Cerró los ojos para intentar recordar mejor los rasgos de aquel sacerdote ya anciano y que un día, al igual que él hacía ahora, dejó el Vaticano para volver a su tierra a predicar entre los suyos.

Él se había hecho jesuita por el padre Aguirre, había ido a Roma para estar cerca del que consideraba su padre espiritual, y se había puesto en sus manos permitiendo que dirigiera su vida sacerdotal, encauzándola primero hacia la diplomacia vaticana, luego… luego hacia aquella tercera planta del Vaticano donde estaban instaladas unas oficinas sobre las que la prensa solía fantasear. En realidad se dedicaban al análisis de cuanto sucedía en el mundo, y también coordinaban la seguridad del Papa y de la Iglesia.

El padre Aguirre había cumplido ya ochenta y cuatro años, aunque aparentaba unos cuantos menos. Alto, delgado, erguido, a pesar del reuma que le provocaba un dolor permanente en la espalda, con la mirada azul y el cabello níveo, el anciano jesuita esperaba impaciente a su discípulo.

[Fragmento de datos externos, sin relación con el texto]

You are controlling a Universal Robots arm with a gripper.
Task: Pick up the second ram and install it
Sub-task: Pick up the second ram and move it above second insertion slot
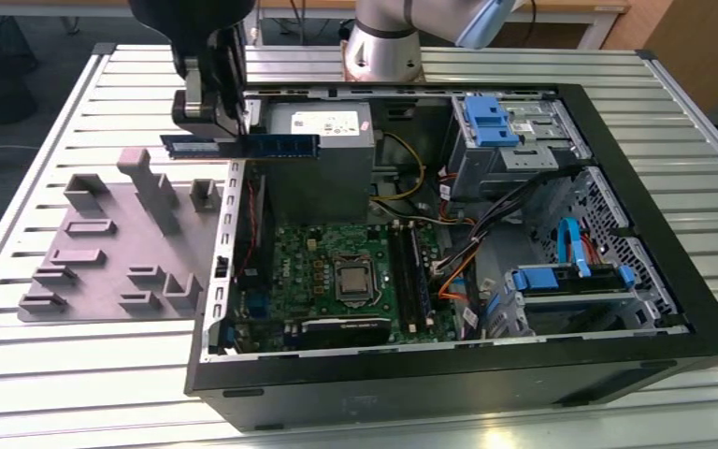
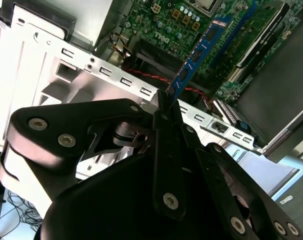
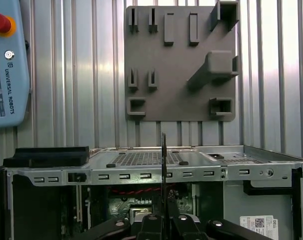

Los dos hombres se abrazaron con emoción. El maestro y el alumno se reencontraban en su tierra, tantos años después, y tenían mucho que contarse.

Siempre había temido que Ovidio terminara adoptando aquella decisión pero no tan pronto; era el porqué del momento lo que intrigaba y preocupaba a partes iguales a aquel viejo jesuita avezado en el conocimiento de las almas atormentadas.

– Vamos, te llevaré a casa. Deseamos que te sientas cómodo, te hemos preparado un cuarto espero que a tu gusto, aunque vivimos modestamente. Mikel está deseando conocerte. Es un buen sacerdote, pero es uno de los pocos jesuitas que no ha sentido la llamada de irse a otros lugares; cree que aquí hay mucho que hacer. Ha trabajado en la Naval hasta que cerraron el astillero y ahora da clases de religión en un colegio. Tiene artrosis, como yo.

– Estaré muy bien, estoy seguro. Y… bueno, quiero darle las gracias por acogerme, por haberme ayudado a que me permitieran venir. Sé que no ha sido fácil.

– El Santo Padre te aprecia y él es ante todo un pastor que quiere lo mejor para los suyos; no creas que me ha costado tanto que comprendieran que debían dejarte venir, aunque ya sabes que no estoy de acuerdo con tu decisión, creo que te equivocas, pero te has comprometido a terminar un trabajo y debes hacerlo.

– Lo haré. Es un asunto muy extraño, y lo que sugiere es… bueno, la verdad es que no había leído los papeles hasta que me subí al avión que me traía aquí. Ni siquiera el día que me los entregaron, ni en las conversaciones con mis superiores me di realmente cuenta de lo extraño de esos papeles. Espero que pueda ayudarme…

– No debo verlos. Es un secreto vaticano, y tú tienes un compromiso de silencio.

– ¡Vamos! Usted tiene el mismo compromiso que yo. Es de la oficina…

– Era… aunque hay lugares de los que uno no se va nunca.

Atravesaron Bilbao para llegar al barrio de Begoña, donde los bloques de casas nuevas se apilaban unos junto a otros con cierta armonía. Ovidio pensó que los barrios obreros ya no eran aquellos lugares tristes de su infancia y se regocijó por ello.